#### [TASK OBJECTIVE]
The records below are made of lines; count those holding the word "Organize" and give the number only.

#### [RECORD EXCERPTS]
-- Opening Marker --

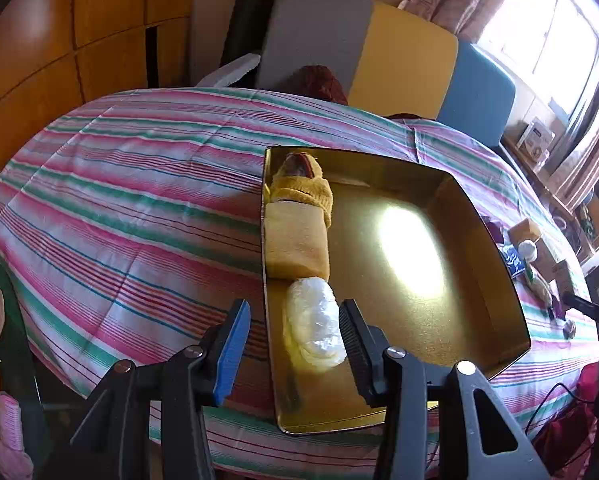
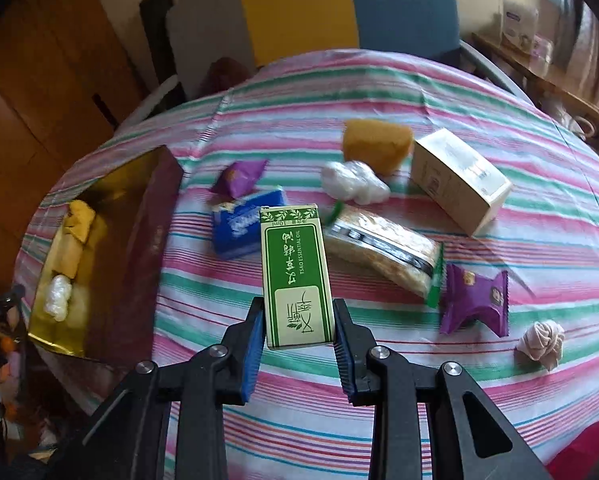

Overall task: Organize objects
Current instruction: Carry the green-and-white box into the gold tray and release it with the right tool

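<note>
gold, shiny and catching the window glare — that's the tray (image 1: 439, 248) sitting on the striped tablecloth (image 1: 119, 200). along its left wall lie three things in a row: a yellow knitted sock (image 1: 303, 190) at the far end, a folded pale yellow cloth (image 1: 297, 240) in the middle, and a white crinkled plastic bundle (image 1: 313, 326) nearest. the left gripper (image 1: 293, 344) hangs over the tray's near left corner with its jaws spread wide, one finger outside the tray wall and the other beside the plastic bundle, gripping nothing.

the right gripper (image 2: 299, 332) is closed around the lower end of a green and cream essential oil box (image 2: 295, 276) — the box is lifted above the cloth and points away from the gripper. beyond it the table is scattered: a blue tissue pack (image 2: 245, 228), a purple candy wrapper (image 2: 239, 178), a white plastic wad (image 2: 353, 182), an orange sponge (image 2: 377, 144), a cream carton (image 2: 459, 178) lying tilted, a clear-wrapped cracker pack (image 2: 383, 250), a second purple sachet (image 2: 475, 300) and a pale pink knotted cloth (image 2: 541, 342) off to the right. from this side the tray (image 2: 139, 240) sits well to the left of the held box, its outer wall dark maroon.
</note>
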`<action>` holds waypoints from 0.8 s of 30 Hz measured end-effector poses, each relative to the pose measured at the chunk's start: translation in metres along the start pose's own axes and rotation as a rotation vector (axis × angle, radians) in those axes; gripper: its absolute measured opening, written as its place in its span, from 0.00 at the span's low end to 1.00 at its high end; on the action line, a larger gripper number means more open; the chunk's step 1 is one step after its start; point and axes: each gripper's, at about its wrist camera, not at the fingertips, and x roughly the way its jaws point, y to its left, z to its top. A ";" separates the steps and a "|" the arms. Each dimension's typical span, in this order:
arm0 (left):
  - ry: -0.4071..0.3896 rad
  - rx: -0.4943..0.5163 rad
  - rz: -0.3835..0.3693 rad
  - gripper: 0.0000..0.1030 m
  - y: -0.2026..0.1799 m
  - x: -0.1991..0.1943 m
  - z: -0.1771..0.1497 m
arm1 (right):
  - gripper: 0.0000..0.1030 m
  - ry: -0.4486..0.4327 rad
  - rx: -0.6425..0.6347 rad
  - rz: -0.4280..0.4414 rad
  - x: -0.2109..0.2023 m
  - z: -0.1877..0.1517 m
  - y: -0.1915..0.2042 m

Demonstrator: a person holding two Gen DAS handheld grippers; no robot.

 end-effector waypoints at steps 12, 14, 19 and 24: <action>-0.029 -0.093 -0.028 0.45 0.040 -0.014 -0.009 | 0.31 0.220 -0.734 0.293 0.058 0.002 0.233; -0.031 -0.115 -0.030 0.45 0.048 -0.015 -0.012 | 0.31 0.298 -0.813 0.357 0.074 -0.001 0.256; -0.023 -0.161 -0.033 0.45 0.066 -0.013 -0.018 | 0.32 0.478 -0.973 0.448 0.105 -0.008 0.294; -0.009 -0.180 -0.039 0.45 0.071 -0.008 -0.021 | 0.33 0.559 -1.016 0.508 0.123 -0.001 0.322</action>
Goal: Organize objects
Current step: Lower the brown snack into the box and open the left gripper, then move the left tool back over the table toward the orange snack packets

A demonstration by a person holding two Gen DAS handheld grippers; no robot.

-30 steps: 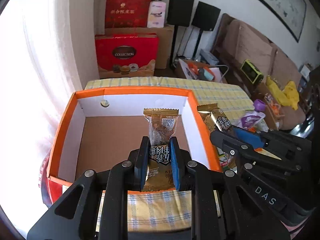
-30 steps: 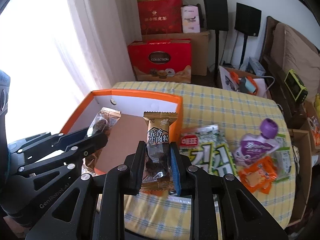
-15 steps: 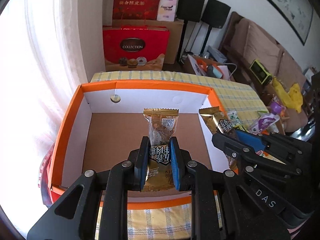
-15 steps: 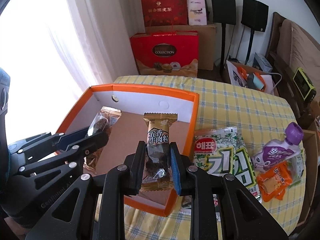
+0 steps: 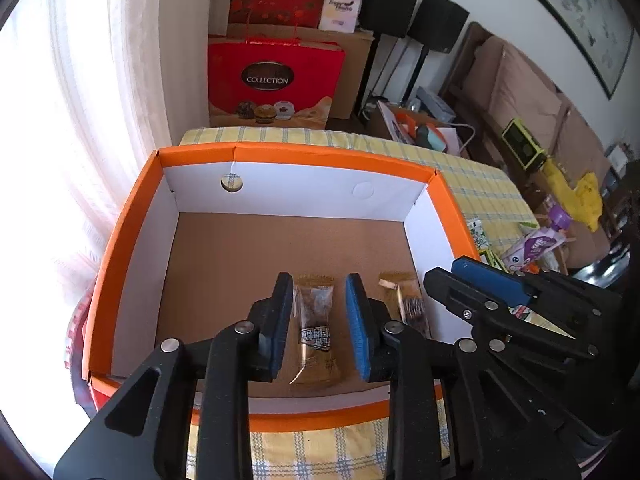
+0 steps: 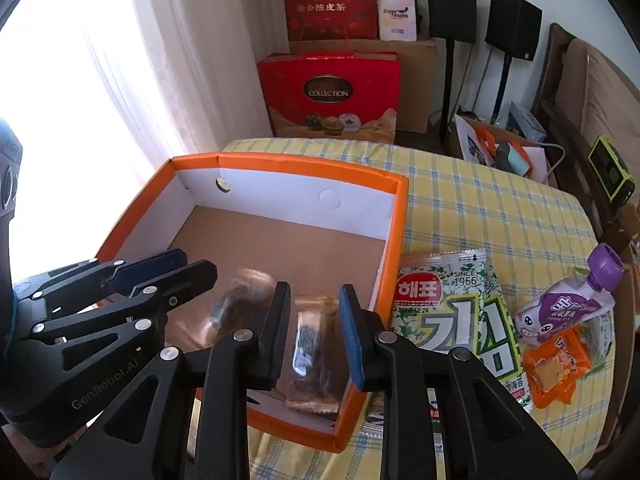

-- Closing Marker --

#### [ANSWER TO THE PROBLEM]
2